**TASK BRIEF:** All of the data below needs to be set down once more, exactly as written.

**DATASET SECTION:**
===

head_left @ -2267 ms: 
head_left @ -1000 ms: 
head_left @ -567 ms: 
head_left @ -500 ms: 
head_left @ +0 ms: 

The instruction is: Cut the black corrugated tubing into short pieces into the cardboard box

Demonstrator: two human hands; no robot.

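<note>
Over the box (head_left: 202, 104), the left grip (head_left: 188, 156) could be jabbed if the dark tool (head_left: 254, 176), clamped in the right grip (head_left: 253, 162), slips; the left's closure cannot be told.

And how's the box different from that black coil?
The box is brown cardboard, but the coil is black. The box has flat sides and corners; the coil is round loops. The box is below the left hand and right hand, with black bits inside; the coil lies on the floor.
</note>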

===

**YOUR RESPONSE:**
head_left @ -2267 ms: 
head_left @ -1000 ms: 
head_left @ -567 ms: 
head_left @ -500 ms: 
head_left @ +0 ms: 

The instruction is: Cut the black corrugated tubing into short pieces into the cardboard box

Demonstrator: two human hands; no robot.

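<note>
Over the box (head_left: 202, 104), the left grip (head_left: 188, 156) could be jabbed if the dark tool (head_left: 254, 176), clamped in the right grip (head_left: 253, 162), slips; the left's closure cannot be told.

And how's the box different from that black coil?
The box is brown cardboard, but the coil is black. The box has flat sides and corners; the coil is round loops. The box is below the left hand and right hand, with black bits inside; the coil lies on the floor.
</note>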

No more is needed to finish this exercise.